The final step is to write the main action. Unlike prior examples, main in feline is a function. In Lean, main can have one of three types:

• main : IO Unit corresponds to programs that cannot read their command-line arguments and always indicate success with an exit code of 0,
• main : IO UInt32 corresponds to int main(void) in C, for programs without arguments that return exit codes, and
• main : List String → IO UInt32 corresponds to int main(int argc, char **argv) in C, for programs that take arguments and signal success or failure.

If no arguments were provided, feline should read from standard input as if it were called with a single "-" argument. Otherwise, the arguments should be processed one after the other.

def main (args : List String) : IO UInt32 :=
  match args with
  | [] => process 0 ["-"]
  | _ =>  process 0 args

Meow!

To check whether feline works, the first step is to build it with lake build. First off, when called without arguments, it should emit what it receives from standard input.
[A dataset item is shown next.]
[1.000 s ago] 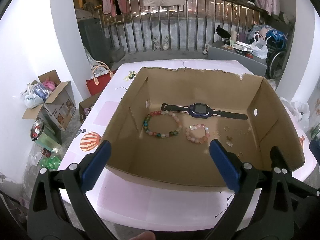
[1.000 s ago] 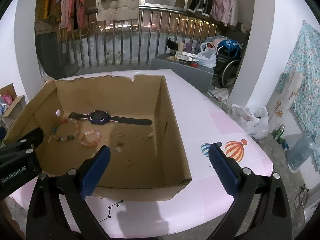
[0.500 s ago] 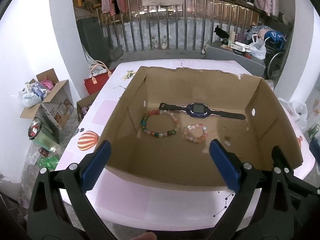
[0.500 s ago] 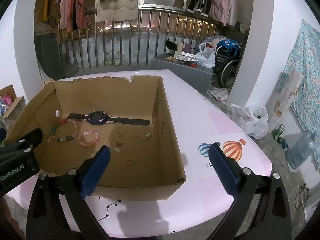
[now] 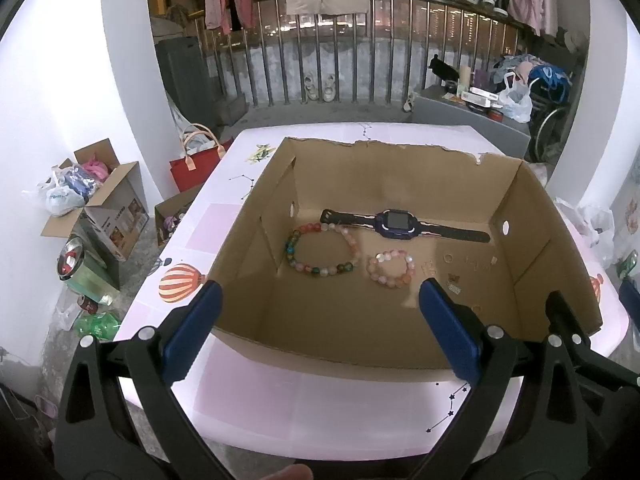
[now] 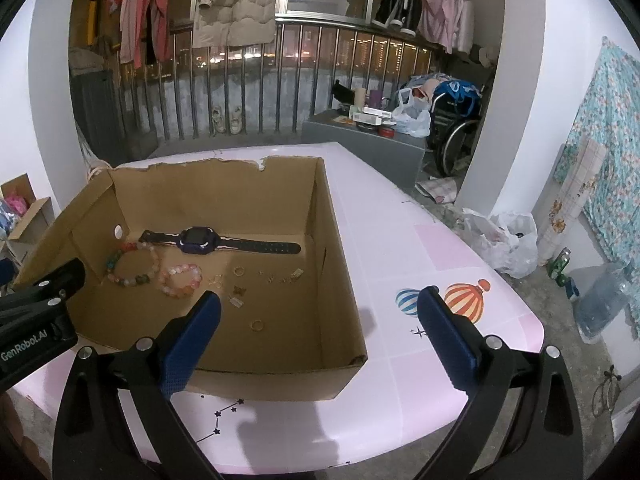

Check that

echo "It works!" | ./build/bin/feline

emits It works!.

Secondly, when called with files as arguments, it should print them. If the file test1.txt contains

It's time to find a warm spot

and test2.txt contains

and curl up!

then the command

./build/bin/feline test1.txt test2.txt

should emit

It's time to find a warm spot
and curl up!

Finally, the - argument should be handled appropriately.

echo "and purr" | ./build/bin/feline test1.txt - test2.txt

should yield

It's time to find a warm spot
and purr
and curl up!

Exercise

Extend feline with support for usage information. The extended version should accept a command-line argument --help that causes documentation about the available command-line options to be written to standard output.